Subject: Re: [boost] [gsoc] boost.simd news from the front.
From: Mathias Gaunard (mathias.gaunard_at_[hidden])
Date: 2011-06-11 18:37:12
On 11/06/2011 17:42, David A. Greene wrote:
> Mathias Gaunard<mathias.gaunard_at_[hidden]> writes:
>> Register allocation.
> But that's not where the difficult work is.
Right, NP-complete problems are not difficult.
It's not really a problem when you're doing a small function in
isolation, but we want all the functions to be inlineable (and most of
them to be inlined), and we don't know in advance whether we need to
copy the operands, which registers will be used and which will be
>>>> Currently we support all SSEx familly, all AMD specific stuff and
>>>> Altivec for PPC and Cell adn we have a protocol to extend that.
>>> How many different implementations of DGEMM do you have for x86? I have
>>> seen libraries with 10-20.
>> That's because they don't have generic programming, which would allow
>> them to generate all variants with a single generic core and some
> No. No, no, no. These implementations are vastly different. It's not
> simply a matter of changing vector lenght.
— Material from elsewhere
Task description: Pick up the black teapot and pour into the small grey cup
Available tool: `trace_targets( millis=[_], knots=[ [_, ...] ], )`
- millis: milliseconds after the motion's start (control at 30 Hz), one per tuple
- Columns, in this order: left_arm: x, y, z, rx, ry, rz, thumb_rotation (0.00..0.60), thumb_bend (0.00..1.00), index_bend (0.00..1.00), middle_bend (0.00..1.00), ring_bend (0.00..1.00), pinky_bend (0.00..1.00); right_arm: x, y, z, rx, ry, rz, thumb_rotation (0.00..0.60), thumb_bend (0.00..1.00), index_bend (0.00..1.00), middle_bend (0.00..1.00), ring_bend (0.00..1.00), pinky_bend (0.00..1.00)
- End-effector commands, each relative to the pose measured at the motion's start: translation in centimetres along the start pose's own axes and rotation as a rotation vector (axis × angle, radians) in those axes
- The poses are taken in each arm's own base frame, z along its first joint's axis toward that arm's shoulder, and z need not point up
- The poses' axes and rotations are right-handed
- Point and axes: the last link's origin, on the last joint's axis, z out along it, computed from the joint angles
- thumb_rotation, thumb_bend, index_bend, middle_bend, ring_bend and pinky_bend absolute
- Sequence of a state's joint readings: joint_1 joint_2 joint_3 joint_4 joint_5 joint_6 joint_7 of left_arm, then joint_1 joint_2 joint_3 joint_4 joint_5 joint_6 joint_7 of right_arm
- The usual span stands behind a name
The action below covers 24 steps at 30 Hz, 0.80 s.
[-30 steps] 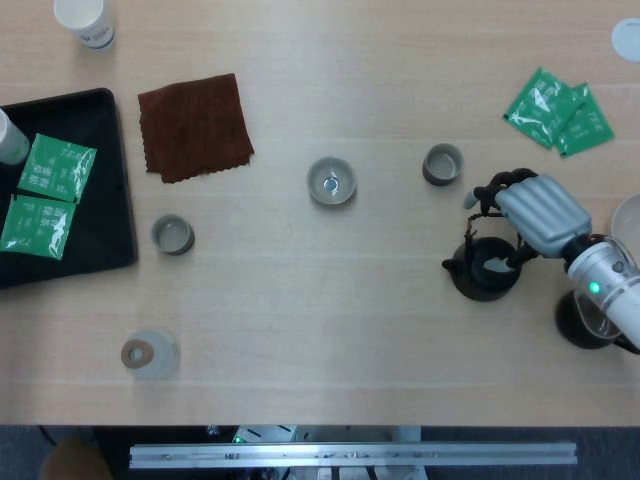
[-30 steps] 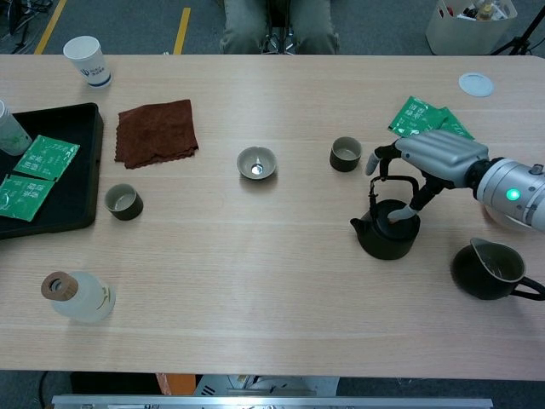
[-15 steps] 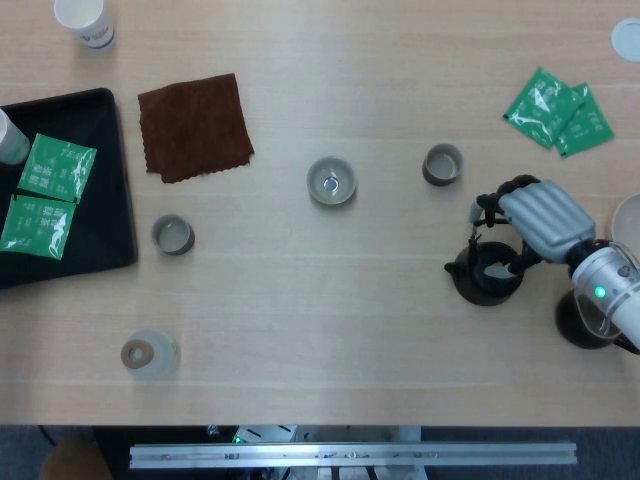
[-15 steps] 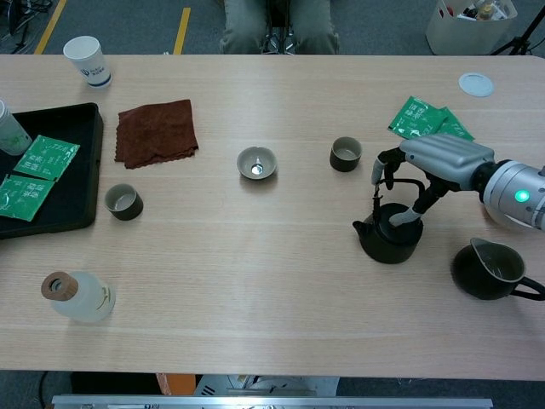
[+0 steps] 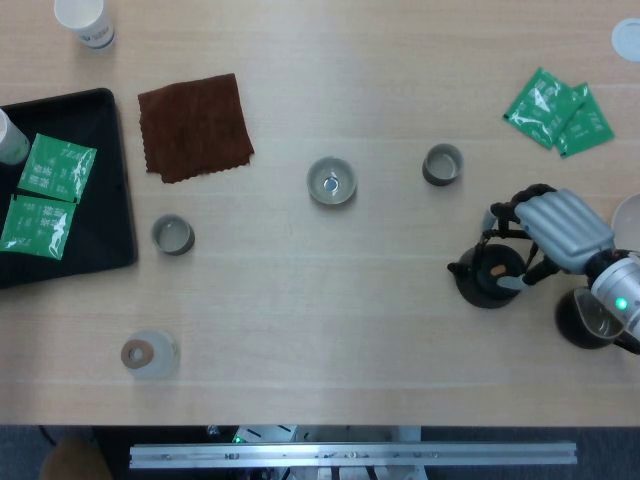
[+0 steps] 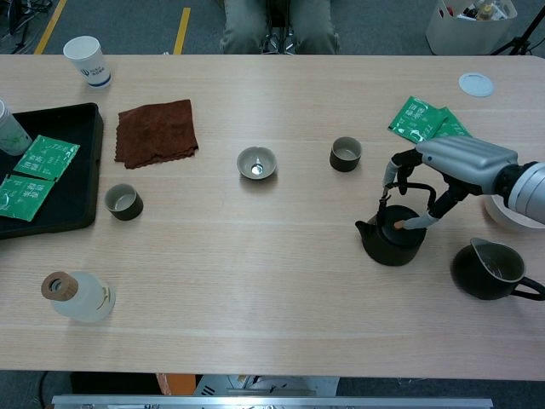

>> We work with the LAPACK people, and some of them have realized that
>> the things we do with metaprogramming could be very interesting to
>> them, but we haven't had any research opportunity to start a project
>> on this yet.
> I'm not saying boost.simd is never useful. I'm saying the claims made
> about it seem overblown.
What I was saying about usage of meta-programming applied to the writing
of adaptive and fast linear algebra primitives is completely unrelated
to Boost.SIMD, albeit it could use it.
>>> - Write it using the operator overloads provided by boost.simd. Note
>>> that the programmer will have to take into account various
>>> combinations of matrix size and alignment, target microarchitecture
>>> and ISA and will probably have to code many different versions.
>> Shouldn't you just need the cache line size? This is something we
>> provide as well.
> Nope. It's a LOT more complicated than that.
Well, as far as I know, the only platform-specific stuff you do for
matrix multiplication apart from vectorization is loop tiling.
Can your magic compiler guarantee it will do a perfect job at this, with
a cache size only known at runtime?
>> C++ metaprogramming *is* a autotuning framework.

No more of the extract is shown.